DO use funny plays on words, if you can – Why not call your airport parking/dog kennel “Bark and Fly,” or calling your gym the “Swoleness Center”? These quirky business names may get a few chuckles and even some welcomed word-of-mouth referrals.
DON’T use pop culture or dated references – Because in five years, hopefully nobody will remember what “Ariana Grand Pianos” refers to.

DO have a name that resonates with the local community – Your business name should evoke warm and pleasant associations of the area your business is in. Like ‘Sunshine Liquors” in Florida or “Perpetual Groom Wedding Planning” in Seattle.
DON’T use city names – Because what do you do with “Toledo Waxing World” when you decide to expand to Michigan? And, no, everyone in New York, putting your city’s name in front of your business located elsewhere doesn’t make people think it’s any better.

DO make your name unique – Calling yourself Uptown Plumbing is the quickest way to make sure your customers say “We used Downtown plumbing last time, right? Call them again.”
DON’T make it an illogical spelling - Sure, if you’re selling snapback baseball caps at the mall, then it’s ok to call yourself “Lidz.” But your target market probably isn’t going to take you very seriously if you call yourself “Angie’s Interior D-zinez.”

DO think about how the name will look EVERYWHERE – Will your business name look good printed in a newspaper ad, screen printed on a t-shirt, embroidered on a jacket? How will it look on your mobile app, as your Twitter handle, and on your Facebook page? A name that’s too long or that doesn’t reproduce well across various mediums may end up driving people away
DON’T rush the decisions – Naming professionals (yes, this is an entire industry) go through over 300 names when choosing one for a client. It’s a very important decision, so it’s ok to spend at least 3-5 weeks on the process, if not more. Make sure you do your research if you decide to go with a professional naming firm.

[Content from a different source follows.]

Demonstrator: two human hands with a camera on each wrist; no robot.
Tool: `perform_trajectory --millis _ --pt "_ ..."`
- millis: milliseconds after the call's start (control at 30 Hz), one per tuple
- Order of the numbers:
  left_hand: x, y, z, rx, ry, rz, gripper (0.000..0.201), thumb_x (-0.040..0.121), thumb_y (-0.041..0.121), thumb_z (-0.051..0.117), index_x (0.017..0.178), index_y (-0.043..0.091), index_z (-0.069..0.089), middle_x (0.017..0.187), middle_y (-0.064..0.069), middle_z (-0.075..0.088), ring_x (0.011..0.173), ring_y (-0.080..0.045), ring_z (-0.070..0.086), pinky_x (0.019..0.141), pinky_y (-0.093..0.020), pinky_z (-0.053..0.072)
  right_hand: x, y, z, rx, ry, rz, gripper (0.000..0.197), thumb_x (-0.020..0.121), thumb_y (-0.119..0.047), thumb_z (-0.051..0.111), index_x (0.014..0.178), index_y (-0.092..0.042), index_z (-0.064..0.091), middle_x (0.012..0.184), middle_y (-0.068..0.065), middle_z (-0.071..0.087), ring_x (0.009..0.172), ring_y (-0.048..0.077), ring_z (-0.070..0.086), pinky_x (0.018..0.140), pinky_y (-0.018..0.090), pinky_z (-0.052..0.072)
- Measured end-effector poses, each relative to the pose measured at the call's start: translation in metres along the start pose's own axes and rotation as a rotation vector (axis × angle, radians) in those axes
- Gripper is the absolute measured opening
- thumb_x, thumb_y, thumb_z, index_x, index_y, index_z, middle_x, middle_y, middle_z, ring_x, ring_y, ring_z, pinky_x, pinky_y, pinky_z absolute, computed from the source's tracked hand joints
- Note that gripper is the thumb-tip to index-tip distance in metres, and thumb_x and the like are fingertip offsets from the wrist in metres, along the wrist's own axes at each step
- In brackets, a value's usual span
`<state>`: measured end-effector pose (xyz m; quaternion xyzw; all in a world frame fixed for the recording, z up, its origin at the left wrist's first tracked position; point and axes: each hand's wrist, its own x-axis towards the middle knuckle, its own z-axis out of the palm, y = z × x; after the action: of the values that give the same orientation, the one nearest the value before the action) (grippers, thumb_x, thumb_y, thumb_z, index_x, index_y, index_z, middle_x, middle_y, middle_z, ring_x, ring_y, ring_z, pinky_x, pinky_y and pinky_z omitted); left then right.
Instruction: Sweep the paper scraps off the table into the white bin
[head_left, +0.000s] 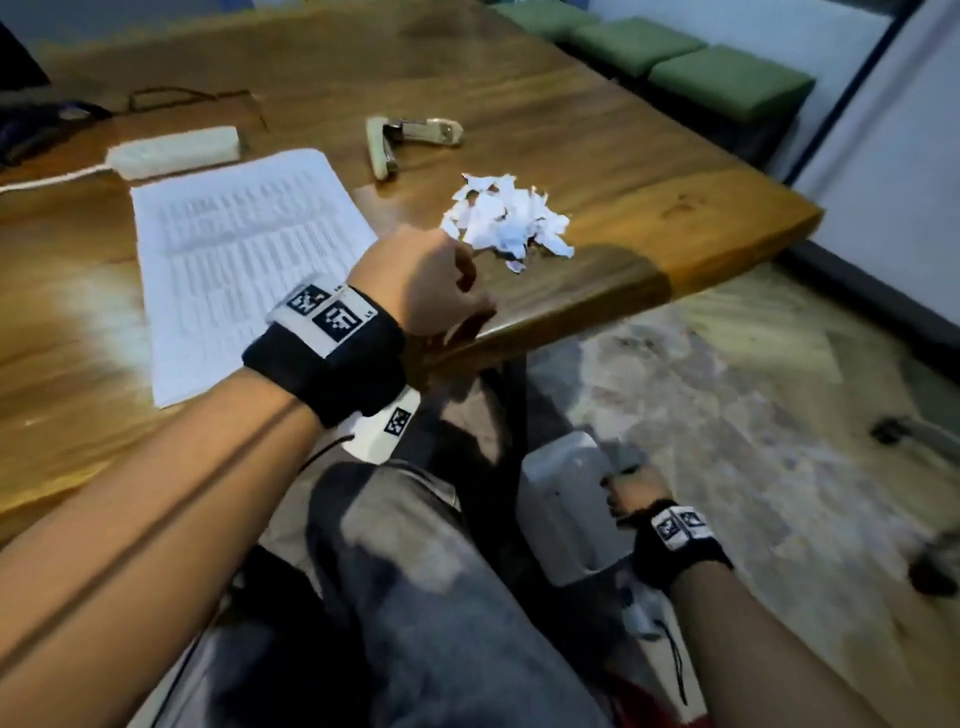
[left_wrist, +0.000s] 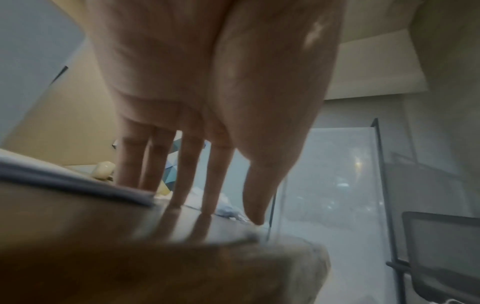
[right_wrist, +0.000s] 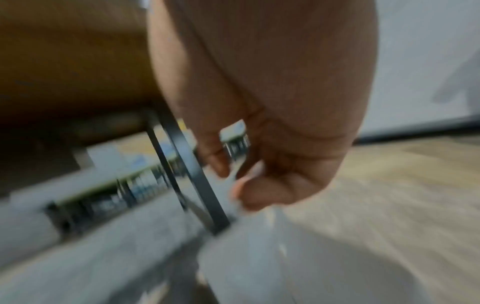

DO say your business’ name out loud – Make pretend you’re an 8 year old brat and try to come up with ways to make fun of the business name you’re considering. Say your business’ name out loud to make sure it doesn’t sound weird and rolls off the tongue. This guy clearly did not.
DON’T forget to see what it might mean in other languages – Large corporations do this too, like when Chevy promoted their Nova in Mexico. If you forgot 9th grade Spanish, “no va” in Spanish means “doesn’t go.” Oops.

DO get input from other people on your name – And those people should be the people who are going to care most about your name: your potential customers. This is pretty easily done via an email survey or LinkedIn, Facebook, and other social media channels.
DON’T get the input of friends and family – Though running business names by your spouse every night might seem like a nice change of dinnertime conversation, imagine the repercussions if you don’t take their input.

DO make sure your name isn’t taken - There’s a decent chance that the stroke of genius you just had was already thought of by someone else before. Look to your state’s incorporation site and the U.S. Patent and Trademark Office to see if your awesome business name idea has already been registered. Not all business names are trademarked, but that doesn’t mean you can’t still be sued. So poke around on the Internet as well.
DON’T make it so close that you could still get sued – Calling yourself “Bestest Buy Electronics” not only makes you sound like a 3rd grader, but will also get you a cease and desist letter.

DO register all domains and social media accounts – People are lazy. So if your business is named “Ear Plug Zone” and your store’s Twitter and Instagram handles aren’t @earplugzone and your website isn’t, then people aren’t going to take the time to find out what they really are.
DON’T use a .net, .biz or .info if your .com domain name is taken – This pretty much screams “I was too cheap to buy my domain from the guy who already has it, and not creative enough to come up with anything else.”

Naming your small business isn’t something that you should take lightly. As shown in this business naming guide by Igor International, it is a process that takes creativity and diligence. It is much more difficult, expensive and time consuming to have to rebrand your business than it is to take these business naming tips to heart and get it right the first time.